Rising (Blue Phoenix, #4) by Lisa Swallow
Dedication
For all the Blue Phoenix groupies.
Thanks for making 2014 a year to remember!
Prologue
Fifteen Years Ago
Jem
The front door slams. Twelve-sixteen a.m. He’s late. When he’s late, everything is worse.
The shouting starts and the TV volume rises, too, but this never drowns the argument. The neighbours in our row of terraced houses must hear but nobody ever speaks. No one gets involved.
The shouting is okay. I can deal with that. The quiet afterwards is what turns my stomach and leaves me torn between creeping downstairs to see her, and hiding in my bedroom.
I’m a coward. She’s my mum. I should be there to help.
I tried once, last month, and Alan belted me for interfering. The next morning, Mum screamed at me, blamed me for making things worse. I made things worse. Mum worried because the bruises were on the side of my face; she can hide her bruises under her clothes. I’ve seen them; she doesn’t think I have. Questions were asked at school but Alan was careful to make sure those and the bruises in the following weeks weren’t visible, so I could hide them. Mum said they’d take me away if somebody knew, and I don’t want to lose her completely.
Tonight, I grab my headphones and turn up the sound, drowning the fear and anger with the sound of Metallica.

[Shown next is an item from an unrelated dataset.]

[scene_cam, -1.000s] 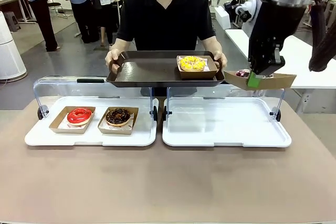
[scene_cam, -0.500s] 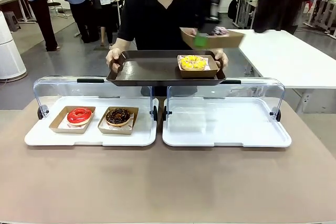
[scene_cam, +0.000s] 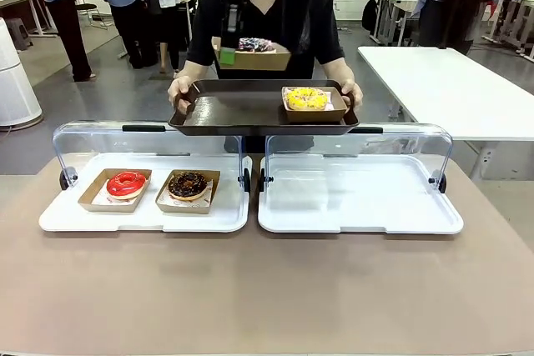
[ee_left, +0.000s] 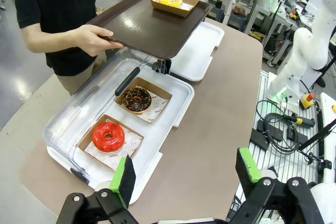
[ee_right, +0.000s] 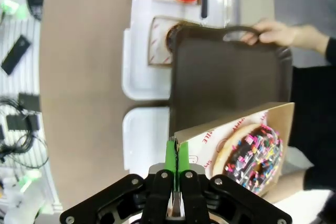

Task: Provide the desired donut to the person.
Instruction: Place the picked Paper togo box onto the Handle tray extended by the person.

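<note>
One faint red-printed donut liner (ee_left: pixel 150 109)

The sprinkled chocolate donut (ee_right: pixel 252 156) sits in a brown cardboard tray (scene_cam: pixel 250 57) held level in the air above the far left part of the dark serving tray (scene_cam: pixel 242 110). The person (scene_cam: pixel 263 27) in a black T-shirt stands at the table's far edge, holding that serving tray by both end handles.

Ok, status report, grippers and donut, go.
Right gripper shut on sprinkle donut's box, above the person's tray. Left gripper open, empty. Yellow donut on tray's right side; left side free.
</note>
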### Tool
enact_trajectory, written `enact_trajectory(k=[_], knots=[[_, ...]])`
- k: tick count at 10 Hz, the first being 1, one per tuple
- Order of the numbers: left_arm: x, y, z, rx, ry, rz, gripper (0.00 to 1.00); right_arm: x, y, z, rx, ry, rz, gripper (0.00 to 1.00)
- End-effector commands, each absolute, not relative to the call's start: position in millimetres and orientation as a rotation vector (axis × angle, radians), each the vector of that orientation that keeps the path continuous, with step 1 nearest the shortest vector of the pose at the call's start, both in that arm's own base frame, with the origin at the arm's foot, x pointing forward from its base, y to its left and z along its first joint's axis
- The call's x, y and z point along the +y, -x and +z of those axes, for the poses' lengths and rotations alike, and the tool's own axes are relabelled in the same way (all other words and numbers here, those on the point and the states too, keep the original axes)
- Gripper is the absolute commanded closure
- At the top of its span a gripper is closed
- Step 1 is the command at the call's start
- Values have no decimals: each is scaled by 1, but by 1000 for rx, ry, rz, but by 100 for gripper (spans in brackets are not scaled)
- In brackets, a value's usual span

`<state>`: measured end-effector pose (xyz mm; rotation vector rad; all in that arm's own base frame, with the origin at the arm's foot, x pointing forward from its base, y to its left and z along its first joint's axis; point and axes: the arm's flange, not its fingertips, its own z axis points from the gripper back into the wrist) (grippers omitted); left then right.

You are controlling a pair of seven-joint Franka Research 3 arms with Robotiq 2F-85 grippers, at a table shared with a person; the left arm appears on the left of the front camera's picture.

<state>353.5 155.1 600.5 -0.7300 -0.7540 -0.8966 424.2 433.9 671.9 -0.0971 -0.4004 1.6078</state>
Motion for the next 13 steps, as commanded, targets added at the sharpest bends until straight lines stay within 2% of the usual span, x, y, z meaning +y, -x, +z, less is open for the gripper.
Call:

I lie back and stare at the ceiling, allowing the guitar and screaming vocals to take over, to numb myself, and stop the need to run downstairs and help. I’ll get the crap kicked out of me if I do. Instead, I close my eyes and watch the red and black colours of the music dancing through my mind, obliterating thoughts.
One day I won’t be a kid. One day I can look after her. If I can look after my mum, she wouldn’t leave me alone. She’d need me instead of the men who come into our life, who tear our world apart and leave again. I’ll be a teenager in two years, almost a man. I can do their job. If I’m not enough, and Mum doesn’t want me, I’ll be big enough to take care of myself when she leaves me again.
Now I’m older, when she goes away, I can already look after myself. I’m not scared any more like I was a few years ago, when I’d sleep with a cricket bat by my bed in case somebody came into the house. Now I’m bigger, I’m not such a baby about these things; it’s just my life. Mum always comes back, even if she doesn’t tell me when she’s going away or why. Sometimes she’s gone for a couple of days. That’s okay. If the time stretches into weeks, I worry in case she’s hurt or lost.
I never tell anybody.
The thoughts edge through the music:
If I was older and I could look after Mum, she’d be safer.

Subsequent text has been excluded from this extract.